Guatemala’s Constitution, which also prevents Colom from running for a consecutive term, prohibits family members from running to prevent family dynasties. In an emotional address in April, Torres said, “I am divorcing my husband, but marrying the people. … I am not going to be the first or last woman who decides to get a divorce, but I am the only one to divorce for her country.”
The divorce was scandalous in a country where churches big and small, Catholic and evangelical, sit on every street of every city and village. The powerful Catholic Bishops’ Conference said the institution of marriage was not negotiable.

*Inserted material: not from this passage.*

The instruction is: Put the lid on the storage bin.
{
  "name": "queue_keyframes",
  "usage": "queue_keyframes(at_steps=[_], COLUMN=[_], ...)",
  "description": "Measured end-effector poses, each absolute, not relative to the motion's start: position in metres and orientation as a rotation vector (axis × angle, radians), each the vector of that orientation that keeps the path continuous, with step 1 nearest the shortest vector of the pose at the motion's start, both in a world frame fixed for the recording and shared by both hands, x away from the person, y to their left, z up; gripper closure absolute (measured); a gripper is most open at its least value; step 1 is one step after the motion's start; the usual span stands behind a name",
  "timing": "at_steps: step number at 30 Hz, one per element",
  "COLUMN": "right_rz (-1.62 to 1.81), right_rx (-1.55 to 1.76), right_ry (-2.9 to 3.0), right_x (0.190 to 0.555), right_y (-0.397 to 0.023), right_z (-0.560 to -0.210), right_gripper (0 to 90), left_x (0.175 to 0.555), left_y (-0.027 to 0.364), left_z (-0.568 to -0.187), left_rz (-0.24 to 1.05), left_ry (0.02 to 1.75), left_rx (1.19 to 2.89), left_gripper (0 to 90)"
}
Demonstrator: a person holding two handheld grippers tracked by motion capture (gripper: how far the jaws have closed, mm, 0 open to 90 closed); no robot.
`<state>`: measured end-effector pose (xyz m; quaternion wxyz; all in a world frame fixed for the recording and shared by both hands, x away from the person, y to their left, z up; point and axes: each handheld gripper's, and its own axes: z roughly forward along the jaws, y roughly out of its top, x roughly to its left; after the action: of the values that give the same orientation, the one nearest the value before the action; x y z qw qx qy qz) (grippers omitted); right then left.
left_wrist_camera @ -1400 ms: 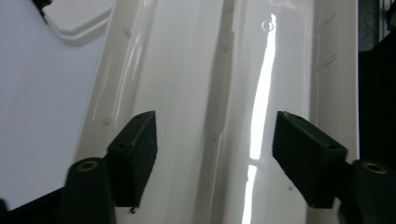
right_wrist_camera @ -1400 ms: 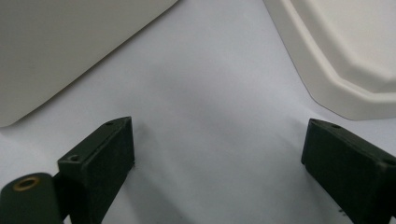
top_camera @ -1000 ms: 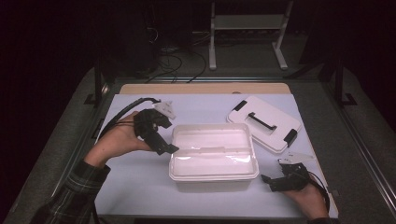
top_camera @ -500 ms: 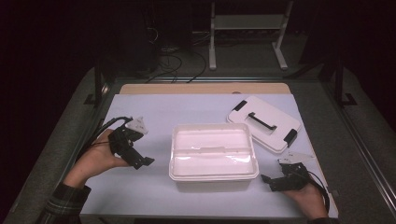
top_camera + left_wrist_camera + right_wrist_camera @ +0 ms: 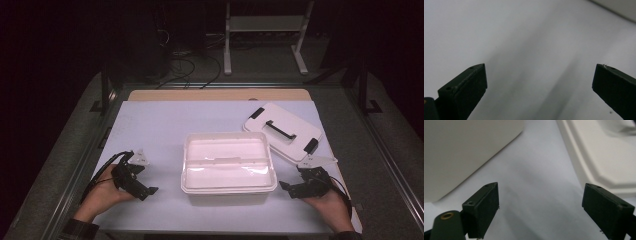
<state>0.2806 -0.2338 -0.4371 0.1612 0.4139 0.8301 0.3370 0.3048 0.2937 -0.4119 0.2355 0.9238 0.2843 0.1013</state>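
Note:
A white open box [image 5: 227,167] with a middle divider stands at the table's centre. Its white lid [image 5: 282,131] with black handle and clips lies flat at the back right. My left gripper [image 5: 142,180] rests low over the table left of the box, open, its jaws having just been opening, with only bare table [image 5: 524,37] between them. My right gripper [image 5: 292,181] sits by the box's front right corner, open, its jaws having just closed a little around nothing. In the right gripper view [image 5: 540,200] the box wall [image 5: 461,150] is at upper left and the lid [image 5: 604,152] at right.
The pale table top [image 5: 165,125] has a wooden strip [image 5: 215,95] along its far edge and dark rails on both sides. A white stand [image 5: 265,30] and cables lie on the dark floor beyond.
My left hand has come down and back toward the front left, from beside the box's left wall to the table. The right hand has stayed put.

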Motion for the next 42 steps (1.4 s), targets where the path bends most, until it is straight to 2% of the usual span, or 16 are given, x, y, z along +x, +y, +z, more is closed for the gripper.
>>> queue_keyframes(at_steps=[8, 21, 42], right_rz=[0.984, 0.967, 0.797], right_rx=[1.183, 1.211, 1.197], right_ry=[2.333, 2.279, 2.352], right_x=[0.294, 0.332, 0.407], right_y=[-0.238, -0.246, -0.235], right_z=[-0.420, -0.398, -0.389], right_gripper=[13.7, 14.2, 16.4], left_x=[0.296, 0.284, 0.284], left_y=[0.305, 0.325, 0.326], left_z=[-0.435, -0.452, -0.452], left_rz=[0.298, 0.323, 0.323], left_ry=[0.817, 0.803, 0.798], left_rx=[2.492, 2.278, 2.275], left_gripper=[0.0, 0.0, 0.0])
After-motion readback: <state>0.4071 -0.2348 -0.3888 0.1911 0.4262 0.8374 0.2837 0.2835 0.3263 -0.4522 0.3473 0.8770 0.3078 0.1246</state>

The perhaps more powerful association that represents big business owners, CACIF, was less charitable. “These actions illustrate the decline of moral values of society,” the group said in a statement. “How can we expect to restore Guatemala’s moral and fundamental values if its presidential pair send a message like this?”
A political bulldog with Tammy Faye Baker eyes, Torres has defended her decision to end the civil marriage.
But the divorce was followed by a series of scandals, including a legal effort by her own sister to invalidate Torres’ candidacy.
“The divorce has been a distraction that she has not really been able to overcome,” says Guillermo Méndez, a professor at Guatemala’s Francisco Marroquín University and founder of the Institute for Services to the Nation, which is trying to inform voters on candidate positions. “Her campaign has not recovered enough for her to be able to deliver her message.”